İki büyük zat vardı o zaman Edirne’de.
Biri (Hasan Sezai), öbürü (Enis Dede.)
Edirne’nin valisi, çağırıp bir kimseyi,
Verdi ona, altınla dolu iki keseyi.
Dedi: (Bir tanesini götür Enis Dede’ye.
İkincisini dahi, ver Hasan Sezai’ye.)
Maksadı şu idi ki, bakalım bu veliler,
Dünyalık alırlar mı, yoksa red mi ederler?
O gelip, birinciyi verdi Enis dede’ye.
Dedi: (Bunu valimiz, etti size hediye.)
O, kabul etmeyerek, buyurdu ki: (Kardeşim!
Dünyalık şeyler ile yoktur benim bir işim.
Selamımı söyle ve de ki benden valiye.
Versin o altınları fukara ahaliye.)
O kişi (Peki) deyip, ayrıldı o veliden.
Ve Hasan Sezai’nin dergahına gelirken,
O sırada, dergahın, bazı esnaf kimseye,
Borcu biriktiğinden, gelmişler istemeye.
Lakin bulamayınca ödeyecek akçeyi,
Üzüntü kaplamıştı bu yüzden talebeyi.
Fakat Hasan Sezai, iltifat eyleyerek,
Oturttu her birini, birer yer göstererek.
Buyurdu ki: (Bir miktar oturup bekleyiniz.
Şimdi yolda geliyor sizin akçeleriniz.)
Biraz sonra o kişi, içeri attı adım.
Buyurdu: (Biz de seni bekliyorduk evladım.
Çabuk şu altınları ver de bizim memura.
Ödesin borcumuzu şu alacaklılara.)
Vali merak ederek o günkü hadiseyi,
Gelip ziyaret etti, önce Enis Dede’yi.
Dedi: (Siz, altınları almamışsınız, fakat,
Almış Hasan Sezai, yok mu bunda bir tezat?)
O, tebessüm ederek, buyurdu ki: (Ey vali!
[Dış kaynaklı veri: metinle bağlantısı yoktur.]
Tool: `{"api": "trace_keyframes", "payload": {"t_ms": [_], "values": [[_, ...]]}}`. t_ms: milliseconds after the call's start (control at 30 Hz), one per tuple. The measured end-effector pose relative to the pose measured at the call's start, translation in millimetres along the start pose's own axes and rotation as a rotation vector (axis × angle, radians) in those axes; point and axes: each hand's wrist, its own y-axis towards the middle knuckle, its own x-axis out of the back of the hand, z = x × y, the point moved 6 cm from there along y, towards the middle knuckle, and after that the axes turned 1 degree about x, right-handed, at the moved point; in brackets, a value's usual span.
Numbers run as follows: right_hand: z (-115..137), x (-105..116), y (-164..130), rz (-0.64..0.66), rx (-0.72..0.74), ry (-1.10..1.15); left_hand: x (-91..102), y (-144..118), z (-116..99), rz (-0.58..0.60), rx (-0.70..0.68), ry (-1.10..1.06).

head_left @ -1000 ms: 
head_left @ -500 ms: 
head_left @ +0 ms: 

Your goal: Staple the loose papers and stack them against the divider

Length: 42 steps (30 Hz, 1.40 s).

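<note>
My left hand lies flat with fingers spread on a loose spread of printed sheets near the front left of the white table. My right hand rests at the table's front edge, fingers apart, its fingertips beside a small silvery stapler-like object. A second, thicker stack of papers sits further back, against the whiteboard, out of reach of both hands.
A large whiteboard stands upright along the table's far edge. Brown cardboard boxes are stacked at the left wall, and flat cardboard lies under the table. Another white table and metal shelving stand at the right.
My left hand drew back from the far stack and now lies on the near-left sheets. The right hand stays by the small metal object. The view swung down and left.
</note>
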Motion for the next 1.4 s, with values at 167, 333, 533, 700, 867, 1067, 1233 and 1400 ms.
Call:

Allah adamlarının değişiktir ahvali.
O, bir bahr-ı ummanı andırır ki mesela,
Az necaset düşse de, kirletmez onu asla.)
Vali, Enis Dede’nin görüp tevazuunu,
Anladı hakiki bir evliya olduğunu.
Ellerini öperek, çıktı onun evinden.
Ve Hasan Sezai’nin yanına geldi hemen.
Dedi ki: (Enis Dede, almadı o nimeti.
Sizse kabul ettiniz, nedir bunun hikmeti?)
Buyurdu: (Bir zümrüd-ü ankadır Enis Dede,
Yükseklerde uçar hep, ne işi var pis yerde.
Para, onun gözünde bir leş tir ki, kokuşmuş.
Hiç tenezzül eder mi, ona, anka denen kuş?)
Bundan sonra valinin daha arttı hayreti.
Çoğaldı bu zatlara sevgi ve muhabbeti.